For every line in the material below that holds "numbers", report the line.

::::

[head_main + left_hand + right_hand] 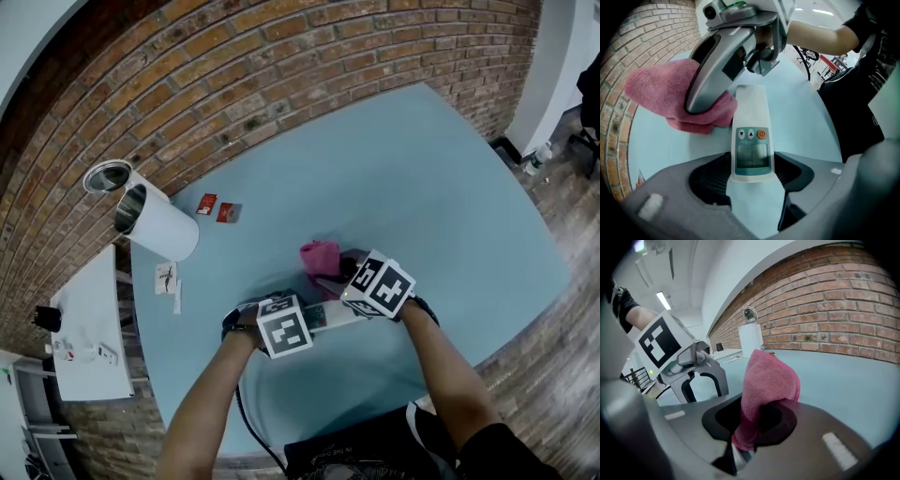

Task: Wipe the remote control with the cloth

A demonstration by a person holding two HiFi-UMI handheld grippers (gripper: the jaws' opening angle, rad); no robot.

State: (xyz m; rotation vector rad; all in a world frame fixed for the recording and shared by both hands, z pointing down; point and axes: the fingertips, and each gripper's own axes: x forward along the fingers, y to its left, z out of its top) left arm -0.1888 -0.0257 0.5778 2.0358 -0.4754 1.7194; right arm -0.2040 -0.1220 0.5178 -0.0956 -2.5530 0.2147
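In the frame centre the left gripper [752, 177] pinches the remote control [751, 138], so the right gripper [750, 427], clamped on the pink cloth [768, 376], should rub lightly along its whole face.

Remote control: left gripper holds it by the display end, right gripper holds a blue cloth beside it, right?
Not blue: the cloth is pink, as the right gripper view shows. The left gripper does hold the remote control by its display end, and the right gripper holds the cloth beside it.
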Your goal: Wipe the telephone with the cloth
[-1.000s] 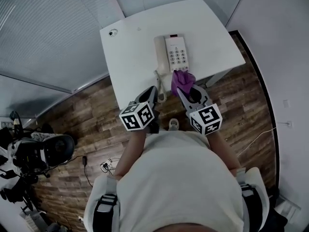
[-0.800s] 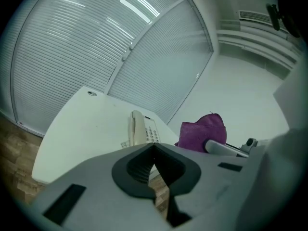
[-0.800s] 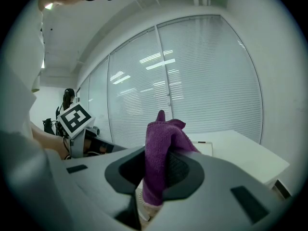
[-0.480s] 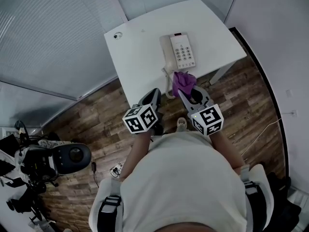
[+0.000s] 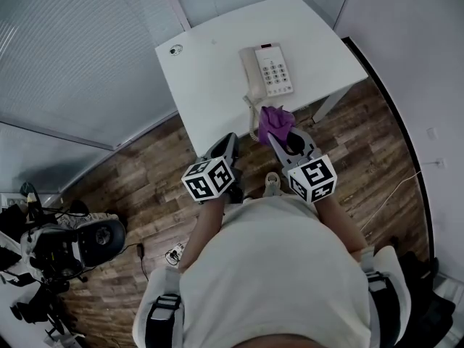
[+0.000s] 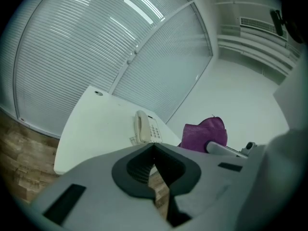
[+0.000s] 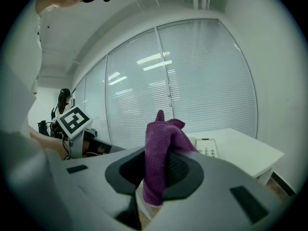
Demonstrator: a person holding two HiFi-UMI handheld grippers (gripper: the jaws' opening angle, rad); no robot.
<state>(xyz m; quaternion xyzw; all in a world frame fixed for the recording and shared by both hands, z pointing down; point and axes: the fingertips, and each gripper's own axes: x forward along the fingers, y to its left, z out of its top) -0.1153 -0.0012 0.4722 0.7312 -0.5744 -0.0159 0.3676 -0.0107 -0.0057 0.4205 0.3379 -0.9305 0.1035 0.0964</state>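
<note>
Left tool [image 5: 230, 141]: clenched, empty, short of bench edge. Right tool [image 5: 284, 138]: clamped on purple cloth [image 5: 274, 120], bunch poking past tips. Cloth likely soft, light, floppy; mid-fold grip suits wiping. Telephone [image 5: 270, 71] at 12 o'clock from cloth, on white bench [image 5: 203, 64]; probably rigid, light, handset may shift.
</note>
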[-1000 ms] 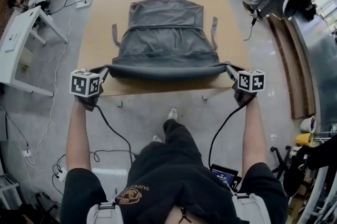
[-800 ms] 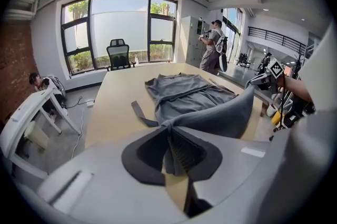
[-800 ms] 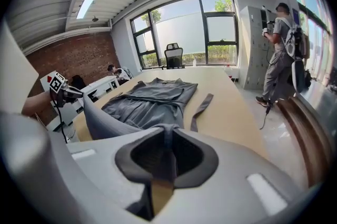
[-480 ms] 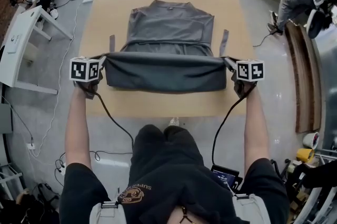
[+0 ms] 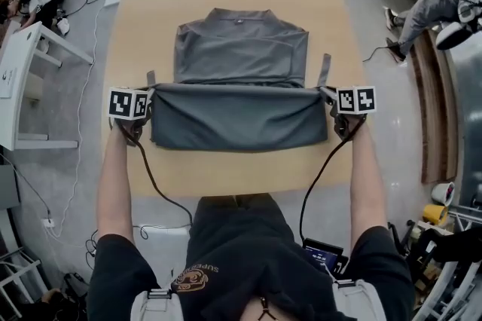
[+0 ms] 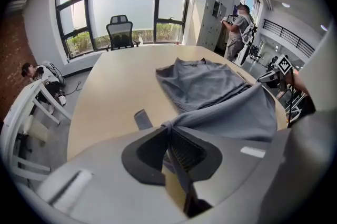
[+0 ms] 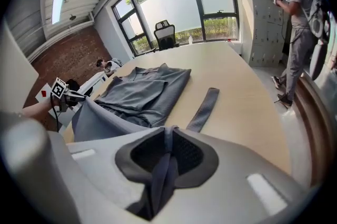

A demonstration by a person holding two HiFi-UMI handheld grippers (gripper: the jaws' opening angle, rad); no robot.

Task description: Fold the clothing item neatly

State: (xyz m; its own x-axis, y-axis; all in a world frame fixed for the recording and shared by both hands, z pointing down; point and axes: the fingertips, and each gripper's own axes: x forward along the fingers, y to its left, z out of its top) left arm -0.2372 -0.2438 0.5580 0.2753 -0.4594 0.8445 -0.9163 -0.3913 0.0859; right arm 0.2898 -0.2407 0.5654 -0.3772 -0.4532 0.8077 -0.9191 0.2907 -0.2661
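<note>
Jaws of left gripper (image 5: 149,94), right gripper (image 5: 326,93) pinch garment (image 5: 241,52).

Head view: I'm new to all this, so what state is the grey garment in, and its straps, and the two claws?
grey garment: spread on the table, near edge lifted and doubled over towards its middle
left claw: shut on the garment's near left corner
right claw: shut on the garment's near right corner
left strap: flat on the table, sticking out sideways
right strap: flat on the table, sticking out sideways

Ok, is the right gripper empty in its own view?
No, the right gripper is shut on a bunched edge of the grey garment, which runs between its jaws.
</note>
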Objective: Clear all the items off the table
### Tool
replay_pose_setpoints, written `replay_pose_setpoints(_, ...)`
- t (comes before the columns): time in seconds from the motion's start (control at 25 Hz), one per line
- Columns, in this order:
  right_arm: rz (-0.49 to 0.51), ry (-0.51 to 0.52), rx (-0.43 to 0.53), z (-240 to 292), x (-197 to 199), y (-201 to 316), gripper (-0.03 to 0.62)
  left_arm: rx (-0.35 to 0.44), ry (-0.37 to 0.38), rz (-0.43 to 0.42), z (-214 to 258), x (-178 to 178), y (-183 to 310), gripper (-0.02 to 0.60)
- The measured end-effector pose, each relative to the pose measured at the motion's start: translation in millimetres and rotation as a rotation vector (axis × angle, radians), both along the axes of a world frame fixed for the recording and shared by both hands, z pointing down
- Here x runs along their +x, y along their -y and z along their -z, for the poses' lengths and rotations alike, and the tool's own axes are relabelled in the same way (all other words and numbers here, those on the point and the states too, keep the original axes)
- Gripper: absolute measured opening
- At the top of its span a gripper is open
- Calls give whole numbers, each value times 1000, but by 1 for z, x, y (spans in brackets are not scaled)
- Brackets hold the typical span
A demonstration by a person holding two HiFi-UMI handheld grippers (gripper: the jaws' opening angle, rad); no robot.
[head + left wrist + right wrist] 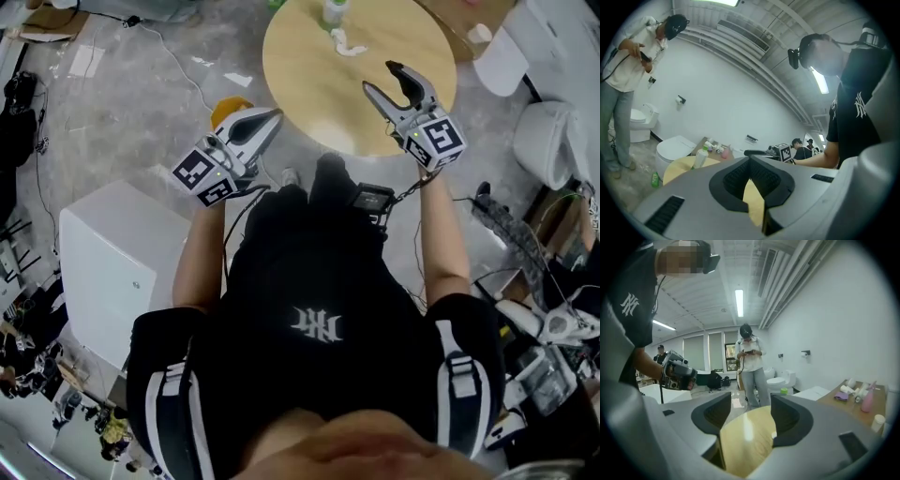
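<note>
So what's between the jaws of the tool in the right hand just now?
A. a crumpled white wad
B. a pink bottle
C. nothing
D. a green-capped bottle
C: the right gripper has its jaws apart, and only the bare top of the round wooden table shows through the gap. The green-capped bottle stands farther off on the table.

One round counter (309,84) holds one white bottle (334,11) at twelve o'clock and one crumpled white scrap (348,43) beside it. On the floor: one green bottle (655,179), two toilets (641,123) (674,151).
</note>
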State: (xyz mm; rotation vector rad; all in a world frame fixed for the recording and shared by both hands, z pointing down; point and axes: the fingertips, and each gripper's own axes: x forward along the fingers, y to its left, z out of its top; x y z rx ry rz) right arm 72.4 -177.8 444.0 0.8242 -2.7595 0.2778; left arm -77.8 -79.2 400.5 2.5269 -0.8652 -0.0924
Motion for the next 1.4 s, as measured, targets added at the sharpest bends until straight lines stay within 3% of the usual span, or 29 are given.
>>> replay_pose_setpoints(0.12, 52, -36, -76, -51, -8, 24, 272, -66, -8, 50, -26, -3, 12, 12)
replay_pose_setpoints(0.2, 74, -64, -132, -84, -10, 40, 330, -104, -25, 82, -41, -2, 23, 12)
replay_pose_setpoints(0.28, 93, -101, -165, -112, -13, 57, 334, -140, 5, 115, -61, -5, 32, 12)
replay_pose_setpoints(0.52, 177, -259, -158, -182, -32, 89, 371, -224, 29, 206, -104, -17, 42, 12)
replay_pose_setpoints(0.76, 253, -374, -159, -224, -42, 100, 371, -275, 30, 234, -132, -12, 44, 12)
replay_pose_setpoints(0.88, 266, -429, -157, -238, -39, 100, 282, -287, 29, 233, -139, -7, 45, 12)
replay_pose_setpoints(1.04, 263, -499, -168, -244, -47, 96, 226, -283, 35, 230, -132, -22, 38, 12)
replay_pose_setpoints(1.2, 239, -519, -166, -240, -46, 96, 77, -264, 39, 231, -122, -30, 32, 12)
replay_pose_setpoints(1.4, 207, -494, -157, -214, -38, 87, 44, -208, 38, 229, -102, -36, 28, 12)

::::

● TASK OUTPUT:
- Here x runs along their +x, y along their -y and z along their -z, for the poses' lengths and rotations alike, and the tool's own axes are relabelled in the same way (all other words and numbers here, those on the point and the states too, keep the original axes)
- Calls give whole numbers, each value times 1000, but by 1 for z, x, y (spans in brackets are not scaled)

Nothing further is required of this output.